Le directeur de l’Office français de l’immigration et de l’intégration, Didier Leschi, a détaillé les nouvelles règles encadrant la migration circulaire entre la Tunisie et la France. Objectif : organiser une mobilité professionnelle temporaire, strictement encadrée, tout en renforçant le contrôle des flux migratoires. Cette approche s’inscrit dans une stratégie plus large de coopération bilatérale.
Une migration encadrée et temporaire
Le principe de la migration circulaire repose sur un schéma clair : permettre à des travailleurs tunisiens d’exercer en France pour une durée déterminée, avant de retourner dans leur pays d’origine. Cette logique vise à éviter l’installation durable et à favoriser un transfert de compétences.
Dans une interview accordée à l’agence TAP, Didier Leschi, a souligné qu’il ne s’agit pas d’une immigration classique mais d’un système « gagnant-gagnant », où les travailleurs acquièrent une expérience professionnelle valorisable en Tunisie, sans alimenter la fuite des talents.

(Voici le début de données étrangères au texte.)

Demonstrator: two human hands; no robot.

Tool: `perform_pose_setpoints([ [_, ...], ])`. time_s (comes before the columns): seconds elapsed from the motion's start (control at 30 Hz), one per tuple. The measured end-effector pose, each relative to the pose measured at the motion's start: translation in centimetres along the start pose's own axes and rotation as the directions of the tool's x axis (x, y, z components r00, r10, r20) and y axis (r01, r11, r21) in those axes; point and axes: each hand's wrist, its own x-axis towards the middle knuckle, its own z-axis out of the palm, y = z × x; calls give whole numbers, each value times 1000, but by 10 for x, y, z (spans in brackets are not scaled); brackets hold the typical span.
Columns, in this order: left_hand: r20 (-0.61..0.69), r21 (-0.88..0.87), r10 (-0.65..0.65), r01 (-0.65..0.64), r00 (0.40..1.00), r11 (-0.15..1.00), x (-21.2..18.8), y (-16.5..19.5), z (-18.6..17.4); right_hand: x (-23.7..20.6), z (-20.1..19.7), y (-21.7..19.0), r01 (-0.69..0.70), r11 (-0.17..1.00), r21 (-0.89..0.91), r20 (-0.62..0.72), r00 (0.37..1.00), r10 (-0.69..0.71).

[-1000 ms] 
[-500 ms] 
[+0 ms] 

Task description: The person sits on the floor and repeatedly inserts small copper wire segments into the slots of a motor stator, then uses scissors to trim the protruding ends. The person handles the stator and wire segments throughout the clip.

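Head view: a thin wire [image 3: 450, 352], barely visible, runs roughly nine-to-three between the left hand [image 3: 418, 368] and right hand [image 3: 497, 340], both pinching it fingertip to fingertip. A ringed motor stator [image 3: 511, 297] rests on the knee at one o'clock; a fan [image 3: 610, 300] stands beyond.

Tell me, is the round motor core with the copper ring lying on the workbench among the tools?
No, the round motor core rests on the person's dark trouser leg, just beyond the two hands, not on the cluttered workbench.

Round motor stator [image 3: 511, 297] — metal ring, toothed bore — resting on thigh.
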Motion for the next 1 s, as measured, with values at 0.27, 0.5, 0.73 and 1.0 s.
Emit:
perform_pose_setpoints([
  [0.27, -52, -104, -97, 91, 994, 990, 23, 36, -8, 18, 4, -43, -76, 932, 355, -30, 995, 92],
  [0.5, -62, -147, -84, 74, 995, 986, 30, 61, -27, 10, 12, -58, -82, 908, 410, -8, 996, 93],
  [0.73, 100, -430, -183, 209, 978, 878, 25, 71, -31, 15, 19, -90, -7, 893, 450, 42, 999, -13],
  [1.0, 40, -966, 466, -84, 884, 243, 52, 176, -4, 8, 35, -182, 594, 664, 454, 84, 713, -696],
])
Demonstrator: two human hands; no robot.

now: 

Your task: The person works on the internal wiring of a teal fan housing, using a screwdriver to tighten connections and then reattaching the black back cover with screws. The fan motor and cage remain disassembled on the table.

2500 travailleurs tunisiens concernés
Dans ce cadre, près de 2500 Tunisiens devraient être accueillis en France d’ici 2029, notamment via le programme THAMM+.
Les secteurs ciblés correspondent aux tensions du marché du travail français : agriculture, industrie, transport, aide à la personne et restauration.
En parallèle, les autorités françaises insistent sur la nécessité de privilégier les voies légales, alors que plus de 20.000 titres de séjour ont déjà été accordés à des Tunisiens en 2025.
Une condition clé : le retour au pays
Le cœur du dispositif reste la notion de « circularité » : les bénéficiaires doivent impérativement retourner en Tunisie à l’issue de leur contrat. Ce retour conditionne la pérennité du programme et son élargissement.
Les autorités françaises attendent également une coopération accrue de la Tunisie pour faciliter le retour des personnes en situation irrégulière, un point devenu central dans les discussions bilatérales.
Ce mécanisme répond à un double impératif : combler les pénuries de main-d’œuvre en France tout en gardant un contrôle strict sur l’immigration. Il reflète aussi un équilibre délicat entre ouverture économique et fermeté politique.